What the task asks >>
Please print the entries below exactly, from the line with "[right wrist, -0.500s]" through the line with "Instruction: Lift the", including both of those lines and leaving out all others.

- - -

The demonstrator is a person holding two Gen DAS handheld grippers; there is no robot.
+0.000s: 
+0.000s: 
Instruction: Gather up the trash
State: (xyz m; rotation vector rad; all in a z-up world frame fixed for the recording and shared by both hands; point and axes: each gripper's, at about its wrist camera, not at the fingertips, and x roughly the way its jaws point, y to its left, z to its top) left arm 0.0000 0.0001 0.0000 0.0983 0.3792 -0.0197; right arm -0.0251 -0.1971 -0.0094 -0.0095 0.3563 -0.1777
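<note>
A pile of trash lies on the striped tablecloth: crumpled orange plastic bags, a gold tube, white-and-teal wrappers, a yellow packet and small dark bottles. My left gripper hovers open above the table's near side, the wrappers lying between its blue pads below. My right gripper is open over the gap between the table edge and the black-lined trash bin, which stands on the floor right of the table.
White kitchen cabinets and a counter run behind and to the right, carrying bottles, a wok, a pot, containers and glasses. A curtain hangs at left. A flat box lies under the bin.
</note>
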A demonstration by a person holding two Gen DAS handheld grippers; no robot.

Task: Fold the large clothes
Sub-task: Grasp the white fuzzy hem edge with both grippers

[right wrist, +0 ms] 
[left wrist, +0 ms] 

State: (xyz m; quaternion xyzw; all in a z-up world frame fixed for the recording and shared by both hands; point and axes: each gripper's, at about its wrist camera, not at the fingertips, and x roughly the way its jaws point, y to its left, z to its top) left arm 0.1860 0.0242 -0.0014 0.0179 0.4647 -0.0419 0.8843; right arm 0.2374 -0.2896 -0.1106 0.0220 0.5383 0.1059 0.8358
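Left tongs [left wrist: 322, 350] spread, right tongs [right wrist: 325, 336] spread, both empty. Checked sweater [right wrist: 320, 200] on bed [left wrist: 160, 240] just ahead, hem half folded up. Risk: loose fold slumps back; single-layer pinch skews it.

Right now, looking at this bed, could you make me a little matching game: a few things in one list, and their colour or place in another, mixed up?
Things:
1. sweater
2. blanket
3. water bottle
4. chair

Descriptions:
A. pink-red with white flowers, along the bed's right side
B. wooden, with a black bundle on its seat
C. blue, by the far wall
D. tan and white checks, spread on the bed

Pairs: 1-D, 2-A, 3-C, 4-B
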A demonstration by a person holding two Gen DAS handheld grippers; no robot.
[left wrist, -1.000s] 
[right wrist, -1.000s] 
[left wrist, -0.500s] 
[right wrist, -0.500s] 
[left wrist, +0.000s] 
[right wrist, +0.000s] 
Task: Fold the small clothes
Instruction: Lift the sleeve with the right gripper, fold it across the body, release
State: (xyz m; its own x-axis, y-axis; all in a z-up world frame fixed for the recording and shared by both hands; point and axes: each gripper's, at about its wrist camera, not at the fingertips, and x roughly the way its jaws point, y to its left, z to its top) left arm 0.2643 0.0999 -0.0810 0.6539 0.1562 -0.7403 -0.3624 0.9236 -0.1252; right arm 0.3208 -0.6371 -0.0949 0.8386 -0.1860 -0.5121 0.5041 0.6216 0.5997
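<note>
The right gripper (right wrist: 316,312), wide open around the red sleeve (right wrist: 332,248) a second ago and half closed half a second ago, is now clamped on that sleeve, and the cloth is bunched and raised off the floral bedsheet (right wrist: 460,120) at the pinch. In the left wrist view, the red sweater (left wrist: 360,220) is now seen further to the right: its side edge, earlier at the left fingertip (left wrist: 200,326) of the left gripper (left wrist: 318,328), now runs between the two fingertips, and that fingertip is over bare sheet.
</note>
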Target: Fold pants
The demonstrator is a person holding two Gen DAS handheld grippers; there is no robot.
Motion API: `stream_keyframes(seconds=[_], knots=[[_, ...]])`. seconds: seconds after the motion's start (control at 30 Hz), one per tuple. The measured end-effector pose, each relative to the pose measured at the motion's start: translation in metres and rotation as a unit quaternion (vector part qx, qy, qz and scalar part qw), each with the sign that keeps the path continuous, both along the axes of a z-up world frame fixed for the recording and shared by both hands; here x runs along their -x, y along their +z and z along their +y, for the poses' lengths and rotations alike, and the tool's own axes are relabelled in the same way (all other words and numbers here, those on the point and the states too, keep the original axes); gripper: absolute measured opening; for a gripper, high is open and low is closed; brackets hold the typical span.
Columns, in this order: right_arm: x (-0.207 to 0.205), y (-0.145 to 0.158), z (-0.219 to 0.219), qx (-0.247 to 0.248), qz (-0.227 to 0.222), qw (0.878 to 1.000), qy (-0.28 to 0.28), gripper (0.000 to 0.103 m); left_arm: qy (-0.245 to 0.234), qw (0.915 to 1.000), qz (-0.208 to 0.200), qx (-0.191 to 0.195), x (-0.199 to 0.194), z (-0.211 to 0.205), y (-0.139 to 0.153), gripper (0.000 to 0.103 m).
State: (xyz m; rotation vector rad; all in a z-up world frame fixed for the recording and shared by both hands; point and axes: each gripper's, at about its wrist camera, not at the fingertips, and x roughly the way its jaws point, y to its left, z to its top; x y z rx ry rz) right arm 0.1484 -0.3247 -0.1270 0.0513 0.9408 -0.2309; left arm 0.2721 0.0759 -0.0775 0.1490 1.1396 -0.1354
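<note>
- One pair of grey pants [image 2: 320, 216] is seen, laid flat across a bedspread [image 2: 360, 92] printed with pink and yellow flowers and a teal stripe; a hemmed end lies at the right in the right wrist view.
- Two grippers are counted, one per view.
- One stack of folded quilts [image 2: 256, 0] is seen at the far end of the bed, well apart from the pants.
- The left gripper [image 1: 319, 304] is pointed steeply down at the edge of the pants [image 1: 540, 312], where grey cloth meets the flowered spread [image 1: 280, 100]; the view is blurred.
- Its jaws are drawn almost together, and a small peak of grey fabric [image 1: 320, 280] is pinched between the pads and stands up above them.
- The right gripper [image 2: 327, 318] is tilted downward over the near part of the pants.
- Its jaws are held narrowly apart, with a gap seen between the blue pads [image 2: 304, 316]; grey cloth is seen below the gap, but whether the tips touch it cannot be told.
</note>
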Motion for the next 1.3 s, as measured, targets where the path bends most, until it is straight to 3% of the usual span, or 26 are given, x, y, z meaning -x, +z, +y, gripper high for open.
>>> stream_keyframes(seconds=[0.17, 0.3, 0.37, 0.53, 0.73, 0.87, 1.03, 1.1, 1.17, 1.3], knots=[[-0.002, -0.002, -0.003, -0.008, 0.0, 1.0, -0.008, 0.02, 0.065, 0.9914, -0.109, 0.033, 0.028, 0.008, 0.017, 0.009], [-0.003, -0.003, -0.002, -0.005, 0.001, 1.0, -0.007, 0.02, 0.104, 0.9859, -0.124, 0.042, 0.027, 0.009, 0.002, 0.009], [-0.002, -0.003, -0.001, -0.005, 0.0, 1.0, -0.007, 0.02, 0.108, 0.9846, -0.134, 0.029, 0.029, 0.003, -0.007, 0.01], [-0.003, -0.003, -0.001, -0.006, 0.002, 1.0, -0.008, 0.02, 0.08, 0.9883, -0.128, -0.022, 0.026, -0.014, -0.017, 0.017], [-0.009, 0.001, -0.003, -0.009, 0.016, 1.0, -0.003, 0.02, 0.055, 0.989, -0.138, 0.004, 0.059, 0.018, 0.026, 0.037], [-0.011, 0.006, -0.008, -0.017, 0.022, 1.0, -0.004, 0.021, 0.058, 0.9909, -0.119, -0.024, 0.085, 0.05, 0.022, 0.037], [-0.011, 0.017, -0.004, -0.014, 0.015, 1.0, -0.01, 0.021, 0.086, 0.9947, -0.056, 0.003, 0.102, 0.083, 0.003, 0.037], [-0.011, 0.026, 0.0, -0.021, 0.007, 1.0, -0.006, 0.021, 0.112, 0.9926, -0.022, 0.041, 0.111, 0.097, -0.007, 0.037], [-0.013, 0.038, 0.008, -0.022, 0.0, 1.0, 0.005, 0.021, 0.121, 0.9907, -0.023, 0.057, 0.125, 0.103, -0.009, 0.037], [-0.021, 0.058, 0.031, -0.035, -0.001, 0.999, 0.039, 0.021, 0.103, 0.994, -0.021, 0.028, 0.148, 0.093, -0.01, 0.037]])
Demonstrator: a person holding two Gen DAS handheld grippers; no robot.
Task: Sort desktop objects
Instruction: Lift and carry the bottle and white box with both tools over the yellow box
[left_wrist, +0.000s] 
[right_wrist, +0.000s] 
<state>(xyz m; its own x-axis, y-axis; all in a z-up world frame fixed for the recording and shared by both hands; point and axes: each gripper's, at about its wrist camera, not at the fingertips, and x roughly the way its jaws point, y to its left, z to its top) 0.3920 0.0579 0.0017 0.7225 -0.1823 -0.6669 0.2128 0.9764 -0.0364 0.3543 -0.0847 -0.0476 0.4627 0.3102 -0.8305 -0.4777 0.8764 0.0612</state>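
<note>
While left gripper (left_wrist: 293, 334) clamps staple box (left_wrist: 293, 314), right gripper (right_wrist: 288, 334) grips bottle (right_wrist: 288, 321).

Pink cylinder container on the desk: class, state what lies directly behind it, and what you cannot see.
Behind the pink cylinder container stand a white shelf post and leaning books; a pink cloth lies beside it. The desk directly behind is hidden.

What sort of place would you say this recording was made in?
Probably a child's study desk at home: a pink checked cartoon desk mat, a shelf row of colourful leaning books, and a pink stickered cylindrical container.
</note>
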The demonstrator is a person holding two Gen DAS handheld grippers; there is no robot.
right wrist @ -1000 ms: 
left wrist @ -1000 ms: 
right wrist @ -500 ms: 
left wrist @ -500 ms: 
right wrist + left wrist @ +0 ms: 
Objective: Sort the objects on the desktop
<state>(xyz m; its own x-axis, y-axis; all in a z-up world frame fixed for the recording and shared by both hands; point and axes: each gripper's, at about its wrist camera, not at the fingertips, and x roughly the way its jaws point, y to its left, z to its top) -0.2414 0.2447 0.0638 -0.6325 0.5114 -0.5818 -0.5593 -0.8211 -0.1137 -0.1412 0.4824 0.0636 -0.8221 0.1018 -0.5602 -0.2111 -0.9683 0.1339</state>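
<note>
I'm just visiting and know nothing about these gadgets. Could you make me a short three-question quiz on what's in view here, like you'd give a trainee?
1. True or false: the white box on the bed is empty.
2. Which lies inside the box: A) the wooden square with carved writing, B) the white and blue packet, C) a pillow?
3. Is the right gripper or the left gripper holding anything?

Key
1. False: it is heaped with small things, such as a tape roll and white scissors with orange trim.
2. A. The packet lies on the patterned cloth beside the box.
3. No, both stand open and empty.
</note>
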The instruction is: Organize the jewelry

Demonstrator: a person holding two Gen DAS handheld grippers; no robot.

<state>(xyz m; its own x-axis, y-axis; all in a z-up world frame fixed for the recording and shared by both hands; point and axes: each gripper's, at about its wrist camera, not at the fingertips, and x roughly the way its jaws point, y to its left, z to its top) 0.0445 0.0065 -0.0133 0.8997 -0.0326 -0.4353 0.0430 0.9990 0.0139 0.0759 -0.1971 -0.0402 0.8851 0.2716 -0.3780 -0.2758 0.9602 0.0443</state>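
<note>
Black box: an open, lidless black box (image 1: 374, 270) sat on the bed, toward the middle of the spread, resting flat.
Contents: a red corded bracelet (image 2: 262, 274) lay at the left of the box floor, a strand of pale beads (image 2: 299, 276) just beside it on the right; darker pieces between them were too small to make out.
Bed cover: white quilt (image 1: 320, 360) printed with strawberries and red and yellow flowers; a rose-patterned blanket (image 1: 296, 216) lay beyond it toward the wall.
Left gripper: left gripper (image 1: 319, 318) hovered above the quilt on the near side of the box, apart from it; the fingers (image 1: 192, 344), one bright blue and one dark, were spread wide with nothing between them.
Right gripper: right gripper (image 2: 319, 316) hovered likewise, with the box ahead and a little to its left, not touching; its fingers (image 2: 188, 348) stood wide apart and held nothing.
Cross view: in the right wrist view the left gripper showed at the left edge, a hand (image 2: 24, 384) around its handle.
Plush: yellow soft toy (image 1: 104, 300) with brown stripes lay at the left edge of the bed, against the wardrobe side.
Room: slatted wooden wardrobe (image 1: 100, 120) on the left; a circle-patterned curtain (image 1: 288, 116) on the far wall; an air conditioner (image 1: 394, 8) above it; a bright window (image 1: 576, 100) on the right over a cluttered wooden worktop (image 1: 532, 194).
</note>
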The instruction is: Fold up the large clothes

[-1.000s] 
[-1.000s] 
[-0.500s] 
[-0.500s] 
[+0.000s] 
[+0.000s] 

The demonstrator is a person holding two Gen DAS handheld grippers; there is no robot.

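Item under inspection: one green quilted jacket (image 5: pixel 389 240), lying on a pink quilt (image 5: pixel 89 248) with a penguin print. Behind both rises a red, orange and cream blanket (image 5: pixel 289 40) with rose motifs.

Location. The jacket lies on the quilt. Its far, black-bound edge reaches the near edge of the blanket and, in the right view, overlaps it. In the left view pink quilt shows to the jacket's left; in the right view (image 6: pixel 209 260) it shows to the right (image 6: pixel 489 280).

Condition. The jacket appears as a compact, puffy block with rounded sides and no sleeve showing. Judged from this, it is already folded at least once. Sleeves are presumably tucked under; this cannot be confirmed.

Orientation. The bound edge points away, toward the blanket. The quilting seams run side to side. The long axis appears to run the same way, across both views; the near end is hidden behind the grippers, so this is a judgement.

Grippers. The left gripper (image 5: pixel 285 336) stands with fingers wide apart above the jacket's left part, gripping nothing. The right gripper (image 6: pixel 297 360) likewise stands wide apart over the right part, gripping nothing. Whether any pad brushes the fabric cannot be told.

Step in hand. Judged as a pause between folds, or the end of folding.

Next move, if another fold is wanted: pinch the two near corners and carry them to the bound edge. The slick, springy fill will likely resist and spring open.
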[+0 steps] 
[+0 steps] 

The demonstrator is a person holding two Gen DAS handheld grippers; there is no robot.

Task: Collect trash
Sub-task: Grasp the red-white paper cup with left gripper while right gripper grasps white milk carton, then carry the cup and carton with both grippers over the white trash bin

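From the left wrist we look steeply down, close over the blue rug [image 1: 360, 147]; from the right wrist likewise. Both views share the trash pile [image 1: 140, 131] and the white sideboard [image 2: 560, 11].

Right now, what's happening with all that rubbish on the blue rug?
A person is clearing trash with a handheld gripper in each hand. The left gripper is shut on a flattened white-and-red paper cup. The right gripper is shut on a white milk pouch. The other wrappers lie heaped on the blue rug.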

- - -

Written solution >>
[right wrist, -0.500s] 
[left wrist, +0.000s] 
[right wrist, +0.000s] 
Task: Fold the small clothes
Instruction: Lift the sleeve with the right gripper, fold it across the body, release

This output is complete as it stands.